Optimizing Itanium-Based Applications (May 2011)
Optimizing Itanium-Based Applications
17
With profile data, the compiler may also insert stride prefetches for linked-list traversals that have
regular runtime address strides. Consider the following source code example:
for (p = ptr; p != 0; p = p->next)
x += p->data;
Normally, the compiler cannot insert prefetches for later iterations of the loop without dereferencing
successive values of the next field. However, profile data may indicate that the values of the p pointer
have a regular address stride in virtual memory. For example, if the values of p on successive iterations
are {8, 16, 24, 32, …}, then it has a regular stride of 8 bytes. The compiler can then insert a prefetch
using this stride to prefetch later iterations:
for (p = ptr; p != 0; p = p->next) {
x += p->data;
lfetch p + PF*8;
}
In some cases, profile data may indicate that there are multiple dominant strides across the program’s
execution.
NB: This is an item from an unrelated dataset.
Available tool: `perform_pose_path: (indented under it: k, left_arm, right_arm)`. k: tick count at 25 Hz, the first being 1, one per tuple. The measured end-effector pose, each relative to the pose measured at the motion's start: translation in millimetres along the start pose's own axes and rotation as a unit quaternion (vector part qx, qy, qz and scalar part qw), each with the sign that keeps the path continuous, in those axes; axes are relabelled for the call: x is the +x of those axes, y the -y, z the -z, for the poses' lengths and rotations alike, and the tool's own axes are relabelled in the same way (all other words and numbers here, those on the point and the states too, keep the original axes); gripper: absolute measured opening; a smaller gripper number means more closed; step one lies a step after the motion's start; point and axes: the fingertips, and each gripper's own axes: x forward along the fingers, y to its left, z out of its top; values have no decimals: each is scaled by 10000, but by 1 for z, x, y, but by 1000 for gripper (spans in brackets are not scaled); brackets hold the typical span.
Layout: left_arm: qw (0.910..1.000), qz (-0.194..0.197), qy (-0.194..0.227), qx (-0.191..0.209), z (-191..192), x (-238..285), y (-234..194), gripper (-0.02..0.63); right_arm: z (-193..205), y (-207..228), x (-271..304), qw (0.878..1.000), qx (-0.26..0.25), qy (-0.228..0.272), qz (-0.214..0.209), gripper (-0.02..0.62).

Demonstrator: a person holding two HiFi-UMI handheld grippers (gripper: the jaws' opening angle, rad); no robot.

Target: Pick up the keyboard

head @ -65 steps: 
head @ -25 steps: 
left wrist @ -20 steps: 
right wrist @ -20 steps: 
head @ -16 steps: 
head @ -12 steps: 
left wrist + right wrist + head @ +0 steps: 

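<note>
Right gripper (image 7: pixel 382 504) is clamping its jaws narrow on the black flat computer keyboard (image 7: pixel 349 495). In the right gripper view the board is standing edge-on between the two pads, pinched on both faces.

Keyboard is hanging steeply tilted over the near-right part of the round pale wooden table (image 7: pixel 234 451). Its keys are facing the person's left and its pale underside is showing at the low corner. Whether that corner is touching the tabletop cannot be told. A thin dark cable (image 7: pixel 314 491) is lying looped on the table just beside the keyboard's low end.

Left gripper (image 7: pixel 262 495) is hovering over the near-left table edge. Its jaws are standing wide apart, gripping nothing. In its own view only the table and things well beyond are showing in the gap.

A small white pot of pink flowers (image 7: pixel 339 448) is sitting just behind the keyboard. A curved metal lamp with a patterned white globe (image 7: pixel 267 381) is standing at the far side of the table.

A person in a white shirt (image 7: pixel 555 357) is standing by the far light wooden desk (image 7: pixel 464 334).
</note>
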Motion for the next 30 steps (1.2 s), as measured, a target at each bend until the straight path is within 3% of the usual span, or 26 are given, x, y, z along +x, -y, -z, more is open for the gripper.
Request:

In that case, the compiler may insert a prefetch using a runtime computation of the stride,
such that the stride used in the current iteration’s prefetch is the stride between the values of the pointer
in the last two successive iterations.
Without profile data indicating a regular stride for a linked-list traversal, the compiler will insert a
prefetch of the next field’s pointer. For the above example, it would insert the following prefetch:
for (p = ptr; p != 0; p = p->next) {
lfetch p->next->next;
x += p->data;
}
If the loop is reasonably large, this can help hide some of the latency from the subsequent iteration’s
dereference of p.
+Oprefetch_latency=n
Indicates that data prefetches in loops should hide n cycles of memory latency. By default, the compiler
attempts to issue prefetches far enough ahead to just fill the L2 cache outstanding request queue or
cover the expected memory latency. Using this option will override that heuristic, and cause prefetches
to be inserted enough iterations ahead of the corresponding load to cover the n cycles.
+O[no]inline:filename
+O[no]inline=symlist
#pragma no_inline
#pragma inline
#pragma [no]inline_call
Enable or disable inlining for specific functions. The functions can be listed in either a separate file
filename or on the command-line in symlist. By default, the compiler uses heuristics to determine
the profitability of inlining candidates, but these heuristics are overridden by this option. This option
can be used when the user knows that inlining of a certain function is always profitable, or never
profitable. The no_inline pragma can also be used to list those functions that should never be
inlined, and the inline pragma to list those that should always be inlined. Place the appropriate
pragma in the source file that contains the definition of the function that should or should not be inlined.
The [no]inline_call pragma is used to enable or disable inlining of a particular call site. It takes
no arguments and affects the outermost, leftmost call in the next statement. However, the
[no]inline_call pragma is not implemented at first release.